Greg grinned to himself as he overtook a Duesenberg and a red Ford convertible, keeping her well in sight. She would have the shock of her life when she looked through her driving mirror and saw who it was hard on her heels. As she increased speed, not slowing down for the turn-off he had expected her to take, he frowned, puzzled. She’d known that he would be arriving home at this time, that he wanted them to leave for Texas as quickly as possible and he couldn’t for the life of him imagine where it was that she was going.
Five minutes later he knew only too well. They were on US 101, heading towards Los Angeles on the route that retraced the route of the old Camino Real, the Royal Road the Spanish had built over two hundred years before. The route that would take her to Carmel.
For a moment he had been unable to believe it. He had checked the road signs, checked the Lincoln Zephyr and then, knowing that there was no mistake, he had dropped back, no longer eager that she should see him, his face gaunt, his eyes burning, as he followed her to her rendezvous.
The Santa Cruz Mountains soared magnificently skyward on her left-hand side, but she paid them not the slightest attention.
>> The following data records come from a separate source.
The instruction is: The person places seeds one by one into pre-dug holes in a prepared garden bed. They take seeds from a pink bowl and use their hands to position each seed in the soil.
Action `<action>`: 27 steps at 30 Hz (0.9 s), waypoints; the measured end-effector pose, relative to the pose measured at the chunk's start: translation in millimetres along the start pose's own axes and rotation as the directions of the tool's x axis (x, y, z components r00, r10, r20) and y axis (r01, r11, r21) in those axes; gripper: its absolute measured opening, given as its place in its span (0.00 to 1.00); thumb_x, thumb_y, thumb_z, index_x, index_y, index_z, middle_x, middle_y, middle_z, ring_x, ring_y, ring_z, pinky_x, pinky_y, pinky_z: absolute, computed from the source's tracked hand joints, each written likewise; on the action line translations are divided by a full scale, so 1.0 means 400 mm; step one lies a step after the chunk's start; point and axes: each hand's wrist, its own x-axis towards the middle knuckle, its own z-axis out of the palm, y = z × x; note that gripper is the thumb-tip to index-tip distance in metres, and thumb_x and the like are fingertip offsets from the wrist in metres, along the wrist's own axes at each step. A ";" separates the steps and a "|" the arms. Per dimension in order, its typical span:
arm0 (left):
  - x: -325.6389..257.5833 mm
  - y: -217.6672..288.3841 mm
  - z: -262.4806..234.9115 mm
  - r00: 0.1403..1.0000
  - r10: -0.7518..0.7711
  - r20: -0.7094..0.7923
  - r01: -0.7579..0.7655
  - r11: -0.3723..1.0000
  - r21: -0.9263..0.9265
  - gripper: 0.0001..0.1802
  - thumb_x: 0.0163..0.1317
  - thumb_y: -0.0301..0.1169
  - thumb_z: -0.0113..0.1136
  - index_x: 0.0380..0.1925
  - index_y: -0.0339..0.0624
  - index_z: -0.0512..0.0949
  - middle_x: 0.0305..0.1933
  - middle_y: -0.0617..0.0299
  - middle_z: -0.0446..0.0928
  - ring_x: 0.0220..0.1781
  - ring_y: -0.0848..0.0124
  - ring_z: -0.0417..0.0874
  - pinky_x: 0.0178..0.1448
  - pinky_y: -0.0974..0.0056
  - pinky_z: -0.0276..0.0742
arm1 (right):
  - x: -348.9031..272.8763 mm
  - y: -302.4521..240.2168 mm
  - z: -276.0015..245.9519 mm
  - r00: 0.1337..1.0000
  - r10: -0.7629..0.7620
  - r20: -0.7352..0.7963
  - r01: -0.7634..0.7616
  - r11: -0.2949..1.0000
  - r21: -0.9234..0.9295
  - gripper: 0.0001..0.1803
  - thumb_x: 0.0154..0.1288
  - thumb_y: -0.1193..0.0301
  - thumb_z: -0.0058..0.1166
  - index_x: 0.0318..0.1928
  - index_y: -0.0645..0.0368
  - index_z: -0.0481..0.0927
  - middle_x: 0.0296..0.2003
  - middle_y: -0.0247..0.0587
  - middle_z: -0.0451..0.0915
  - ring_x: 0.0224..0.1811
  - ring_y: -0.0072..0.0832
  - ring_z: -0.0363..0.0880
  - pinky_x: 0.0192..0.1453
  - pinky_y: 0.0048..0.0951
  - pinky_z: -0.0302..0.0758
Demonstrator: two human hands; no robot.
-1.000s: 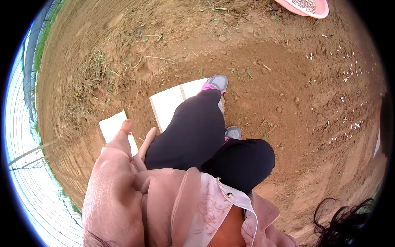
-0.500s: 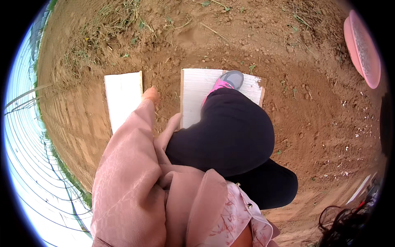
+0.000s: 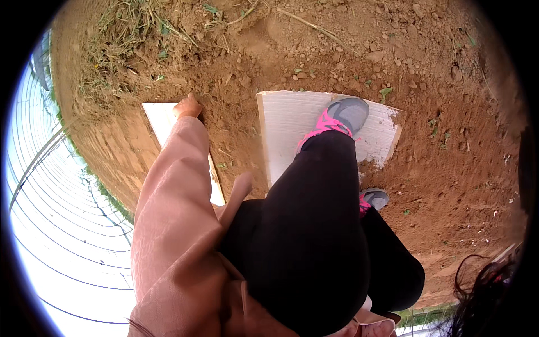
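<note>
Far left, a curved greenhouse frame (image 3: 50, 185) with pale sheeting rims the view; beside it, bare brown soil (image 3: 449, 168). A narrow white board (image 3: 163, 119) lies flat on the soil, its lower run hidden under a pink sleeve (image 3: 174, 191). The left hand (image 3: 187, 106) rests on the board's far right edge, fingers curled down; whether they pinch the edge or only press on it cannot be told. Next right, the right hand (image 3: 238, 188) hangs loose near the knee, thumb up, fingers slack, holding nothing. A strip of soil separates the narrow board from a wider white board (image 3: 286, 135), also flat on the ground, with dirt scattered on its right end. A grey shoe with pink laces (image 3: 342, 115) stands on this wider board; a second grey shoe (image 3: 375, 197) sits on soil just below its lower edge. Judged from this: the wide board looks placed and bearing weight, the narrow one looks down but not yet released.
</note>
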 end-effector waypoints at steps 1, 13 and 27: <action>-0.010 -0.042 0.015 0.996 -0.024 -0.092 0.022 0.999 -0.026 0.13 0.54 0.35 0.38 0.38 0.49 0.67 0.38 0.56 0.74 0.40 0.63 0.75 0.38 0.58 0.71 | 0.005 0.003 0.009 1.000 -0.002 0.018 0.002 1.000 0.009 0.21 0.55 0.59 0.44 0.46 0.58 0.67 0.42 0.44 0.71 0.44 0.30 0.69 0.45 0.28 0.63; -0.479 -0.634 0.012 0.590 -0.384 -0.710 -0.026 0.870 -0.492 0.08 0.48 0.30 0.45 0.32 0.49 0.66 0.20 0.54 0.73 0.24 0.58 0.75 0.26 0.56 0.69 | 0.118 -0.085 0.054 0.946 -0.266 0.186 0.234 0.956 0.178 0.22 0.56 0.59 0.43 0.48 0.57 0.65 0.45 0.44 0.69 0.45 0.29 0.68 0.47 0.28 0.62; -1.341 -0.675 -0.419 -0.309 -0.631 -0.712 -0.892 0.451 -0.012 0.09 0.50 0.23 0.47 0.31 0.39 0.74 0.17 0.76 0.65 0.17 0.89 0.56 0.18 0.81 0.50 | -0.667 -0.513 0.091 -0.005 -0.945 0.326 0.853 0.166 0.496 0.22 0.57 0.71 0.41 0.52 0.64 0.59 0.48 0.46 0.65 0.47 0.30 0.65 0.47 0.27 0.65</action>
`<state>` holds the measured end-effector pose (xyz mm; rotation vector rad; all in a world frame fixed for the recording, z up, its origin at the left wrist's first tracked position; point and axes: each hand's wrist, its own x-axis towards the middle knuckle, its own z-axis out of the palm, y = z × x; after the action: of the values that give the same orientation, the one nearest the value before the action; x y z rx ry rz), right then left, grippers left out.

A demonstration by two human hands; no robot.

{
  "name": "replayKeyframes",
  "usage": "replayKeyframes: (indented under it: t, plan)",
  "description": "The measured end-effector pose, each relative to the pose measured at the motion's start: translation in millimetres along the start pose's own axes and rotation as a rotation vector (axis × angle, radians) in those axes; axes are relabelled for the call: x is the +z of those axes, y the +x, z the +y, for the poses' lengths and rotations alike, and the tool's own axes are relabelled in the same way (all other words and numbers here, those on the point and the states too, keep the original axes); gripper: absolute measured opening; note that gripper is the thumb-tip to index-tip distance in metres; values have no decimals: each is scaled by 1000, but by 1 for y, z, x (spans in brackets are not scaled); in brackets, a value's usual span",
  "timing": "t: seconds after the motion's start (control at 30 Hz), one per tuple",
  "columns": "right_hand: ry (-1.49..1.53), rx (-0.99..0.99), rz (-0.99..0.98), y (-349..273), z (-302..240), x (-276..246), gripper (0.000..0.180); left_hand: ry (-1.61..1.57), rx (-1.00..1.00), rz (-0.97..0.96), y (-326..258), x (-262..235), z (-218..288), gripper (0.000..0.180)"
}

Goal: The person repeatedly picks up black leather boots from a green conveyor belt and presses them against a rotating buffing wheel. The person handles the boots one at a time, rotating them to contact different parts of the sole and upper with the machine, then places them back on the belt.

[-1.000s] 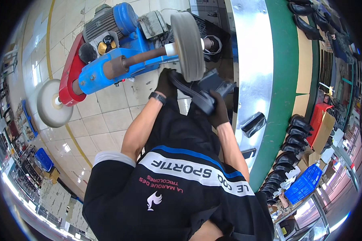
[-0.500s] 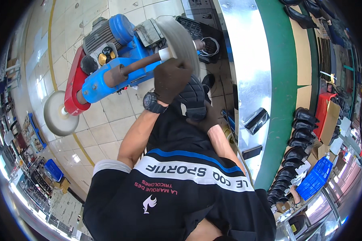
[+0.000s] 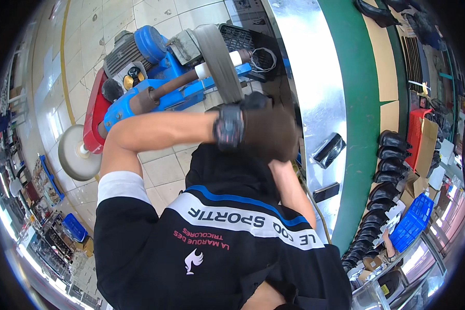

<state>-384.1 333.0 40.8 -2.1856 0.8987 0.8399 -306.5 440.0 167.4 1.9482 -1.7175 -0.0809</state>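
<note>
My left hand (image 3: pixel 269 132) wears a dark brown glove and a black wrist strap. Its forearm crosses in front of my chest, and its back faces the camera just below the grey grinding wheel (image 3: pixel 219 62) of a blue and red machine (image 3: pixel 150 49). A small black piece (image 3: pixel 257 99) pokes out above the glove; what it is cannot be told. My right forearm (image 3: pixel 289 191) rises toward the same spot, and its hand is hidden behind the left glove. My black shirt fills the lower part of the view.
A round buffing disc (image 3: pixel 77 155) sits on the machine's left end. On the right runs a shiny metal bench (image 3: pixel 307 67) with a green edge, bearing two black parts (image 3: pixel 329 150). Beyond it are a row of black shoes (image 3: pixel 392 155), a red crate (image 3: pixel 416 129) and a blue basket (image 3: pixel 413 222).
My left arm has swung up and across my chest, and the glove now covers the black shoe that both hands held at the wheel. The view has tilted closer to the machine.
</note>
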Motion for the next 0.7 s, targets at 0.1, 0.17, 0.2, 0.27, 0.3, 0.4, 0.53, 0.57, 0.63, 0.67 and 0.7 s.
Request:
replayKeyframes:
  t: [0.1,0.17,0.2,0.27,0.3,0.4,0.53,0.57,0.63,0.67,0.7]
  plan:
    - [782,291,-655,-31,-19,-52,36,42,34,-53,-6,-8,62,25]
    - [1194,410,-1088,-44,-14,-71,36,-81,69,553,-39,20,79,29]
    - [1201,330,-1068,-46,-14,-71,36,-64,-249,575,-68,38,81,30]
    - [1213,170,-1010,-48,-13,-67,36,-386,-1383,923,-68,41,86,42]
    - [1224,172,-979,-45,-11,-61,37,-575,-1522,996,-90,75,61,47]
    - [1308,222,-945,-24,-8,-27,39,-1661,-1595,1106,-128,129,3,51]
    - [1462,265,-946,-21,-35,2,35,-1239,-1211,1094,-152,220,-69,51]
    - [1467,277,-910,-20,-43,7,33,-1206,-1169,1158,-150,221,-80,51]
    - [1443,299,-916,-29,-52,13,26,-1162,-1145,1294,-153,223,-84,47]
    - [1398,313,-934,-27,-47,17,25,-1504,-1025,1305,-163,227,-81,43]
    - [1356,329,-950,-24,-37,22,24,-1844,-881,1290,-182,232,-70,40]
It would be the early hours of the morning in London. With luck, Luke would be spending the night alone at his penthouse flat. If she was unlucky, he would be at home in Kent with Annabel. Monterey Bay gleamed glossily on her right-hand side, sailboats skimming the azure-blue water. She bit the corner of her lip anxiously. Her telephone call would wake him. Would wake Annabel. She drove in Del Monte and out of it again, flashing on to Pacific Grove, to Lake Majella and on to Carmel.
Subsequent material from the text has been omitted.